Se literatura fosse algo que levasse em consideração tão somente o público alvo – e, no caso, o público alvo fosse realmente um dos dois citados acima – não haveria o que criticar. Contudo, não posso deixar de apontar a insatisfação de um leitor que curte literatura infantojuvenil, mesmo já tendo barba na cara. Mesmo em minhas tentativas de pensar como seria se eu tivesse lido esse livro aos 11 ou 7 anos (ou seja, sem fazer considerações sobre todas as crianças do mundo, mas apenas a respeito do tipo de criança que fui), não consigo pensar em uma forma de lê-lo que dispensasse revirar os olhos a cada parágrafo bobo – que são muitos, especialmente devido à milenar técnica do parágrafo-de-uma-frase-só.

Eu me virei e vi uma garota com uma blusa amarela brilhante e uma saia marrom curtinha.

(Sim, isso é uma frase-parágrafo. Foi a primeira linha que um amigo leu, ao folhear um exemplar da obra numa livraria, o que o fez entender imediatamente minhas considerações a respeito do livro.)

O tipo de humor é muito limitado e a perda da chance de desenvolver uma narrativa com “laço no tempo” de forma menos tatibitate é quase um insulto à inteligência do leitor. Há livros e livros. Há os que aos poucos nos dão pistas a respeito do desenrolar da trama, pistas que podem recompensar aqueles que conseguem antecipar a resolução do mistério final – vale lembrar que a recompensa se dá na medida em que as pistas não são óbvias demais. E há aqueles em que meio que já sabemos o que acontecerá, mas que também são importantes para que analisemos se perceberíamos as “pistas” dadas aos personagens como tais, caso coisas semelhantes nos acontecessem na vida real – é muito fácil julgarmos um personagem burro quando temos mais informações do que ele; por isso, é bom sermos lembrados de que nem sempre vemos o que está a um palmo do nosso nariz.
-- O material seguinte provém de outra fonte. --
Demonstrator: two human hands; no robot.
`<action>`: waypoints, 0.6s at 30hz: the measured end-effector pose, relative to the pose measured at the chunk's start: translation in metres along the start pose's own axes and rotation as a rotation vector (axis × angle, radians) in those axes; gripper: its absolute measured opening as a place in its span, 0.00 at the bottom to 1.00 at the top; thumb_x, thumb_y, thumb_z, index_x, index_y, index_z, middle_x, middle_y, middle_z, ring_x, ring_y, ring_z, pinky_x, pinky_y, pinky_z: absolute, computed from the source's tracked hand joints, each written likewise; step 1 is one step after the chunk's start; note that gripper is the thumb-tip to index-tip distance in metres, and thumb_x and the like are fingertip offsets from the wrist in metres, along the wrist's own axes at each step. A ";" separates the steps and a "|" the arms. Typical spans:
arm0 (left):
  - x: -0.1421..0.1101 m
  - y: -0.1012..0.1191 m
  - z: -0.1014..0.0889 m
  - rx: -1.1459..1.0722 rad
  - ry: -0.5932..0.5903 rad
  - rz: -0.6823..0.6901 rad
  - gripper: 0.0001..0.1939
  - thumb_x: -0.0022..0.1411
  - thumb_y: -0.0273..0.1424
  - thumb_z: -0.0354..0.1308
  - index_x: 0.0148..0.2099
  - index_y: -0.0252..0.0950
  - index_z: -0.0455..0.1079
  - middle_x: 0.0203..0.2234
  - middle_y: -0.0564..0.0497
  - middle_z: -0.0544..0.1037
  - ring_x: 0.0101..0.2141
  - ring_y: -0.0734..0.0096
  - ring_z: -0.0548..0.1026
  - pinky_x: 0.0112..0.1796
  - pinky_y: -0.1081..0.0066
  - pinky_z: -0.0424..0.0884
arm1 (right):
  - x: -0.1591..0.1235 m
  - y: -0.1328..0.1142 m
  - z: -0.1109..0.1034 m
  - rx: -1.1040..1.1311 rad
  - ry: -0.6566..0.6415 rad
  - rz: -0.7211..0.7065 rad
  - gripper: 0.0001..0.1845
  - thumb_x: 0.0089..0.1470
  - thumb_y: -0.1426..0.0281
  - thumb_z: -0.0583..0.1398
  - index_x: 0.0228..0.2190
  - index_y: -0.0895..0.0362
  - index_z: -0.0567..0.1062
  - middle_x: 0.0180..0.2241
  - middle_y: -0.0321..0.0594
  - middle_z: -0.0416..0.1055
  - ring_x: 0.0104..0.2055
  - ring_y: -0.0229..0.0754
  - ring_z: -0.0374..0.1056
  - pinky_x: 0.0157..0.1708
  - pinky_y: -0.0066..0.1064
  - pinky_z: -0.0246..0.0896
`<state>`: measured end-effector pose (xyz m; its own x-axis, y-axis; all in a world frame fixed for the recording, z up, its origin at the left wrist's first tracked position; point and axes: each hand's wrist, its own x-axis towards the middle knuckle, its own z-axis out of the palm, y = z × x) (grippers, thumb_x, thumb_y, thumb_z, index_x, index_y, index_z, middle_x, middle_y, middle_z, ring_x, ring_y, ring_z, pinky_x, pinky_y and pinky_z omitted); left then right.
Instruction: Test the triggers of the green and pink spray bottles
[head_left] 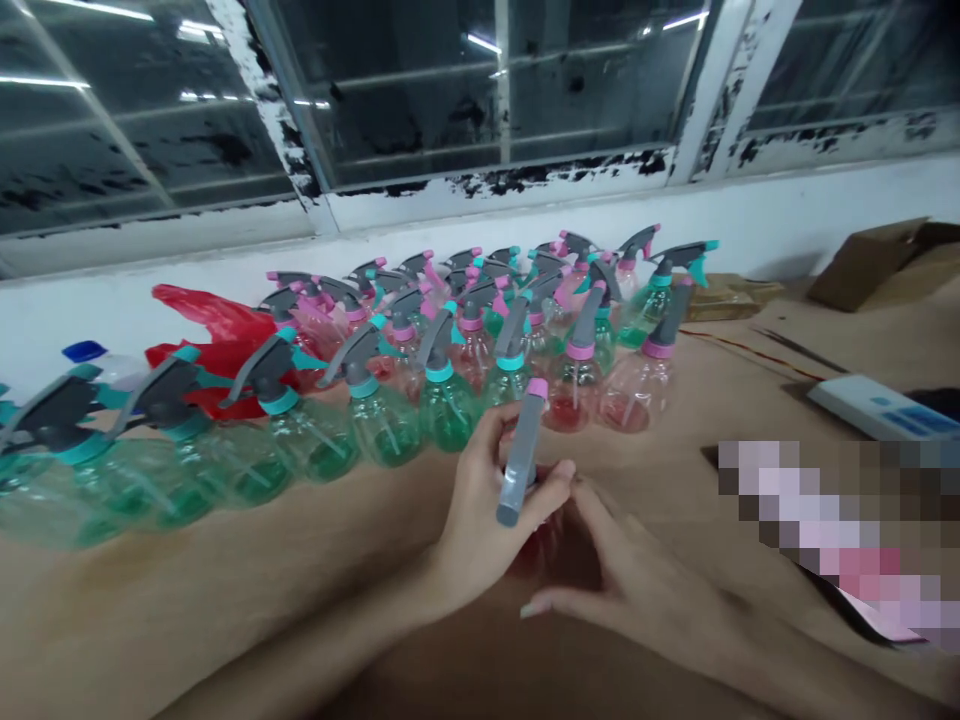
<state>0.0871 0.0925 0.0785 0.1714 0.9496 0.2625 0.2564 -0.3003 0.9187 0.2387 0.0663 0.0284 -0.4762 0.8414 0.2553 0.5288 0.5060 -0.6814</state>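
Observation:
My left hand (pixel 480 520) is closed around the neck of a spray bottle (pixel 523 455) with a grey trigger head and pink nozzle tip. Its thumb and fingers wrap the collar, and most of the reddish lower body is hidden behind the hand. On the bottle's right side is my right hand (pixel 637 570), its thumb and index finger curved and spread apart. The index fingertip meets my left thumb; the other right fingers are hidden. Just beyond stand a pink-collared spray bottle (pixel 574 385) and a teal-collared spray bottle (pixel 450 410) with green liquid.
Rows of similar spray bottles (pixel 315 440) run leftward across the brown table (pixel 315 600). Behind them lie a red plastic bag (pixel 217 325) and a blue-capped bottle (pixel 112 370). To the right are an open cardboard box (pixel 877 265), a white device (pixel 877 405) and a partly pixelated phone-like object (pixel 862 600).

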 end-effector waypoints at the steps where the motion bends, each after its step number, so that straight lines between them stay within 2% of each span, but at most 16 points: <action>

É o primeiro dia de aula… sempre! perdeu uma ótima oportunidade de ser um exemplo do segundo tipo de livro. O que é um pouco preocupante, se você leva em conta que R. L. Stine, o autor, já vendeu mais do que 400 milhões de exemplares de seus livros mundialmente – ele é famoso pela série Goosebumps, de livros de “terror” para crianças (algo facilmente perceptível no segundo e no terceiro “primeiro dia de aula” da obra aqui analisada). Num mundo em que os videogames alcançaram um alto nível de complexidade e refinamento em sua estrutura narrativa, é de se surpreender que um livro seja tão condescendente e desprovido de ambição. Crianças e adolescentes (nem vou entrar na questão “jovens adultos”) têm capacidade maior do que isso – vide como sacam tão bem os videogames.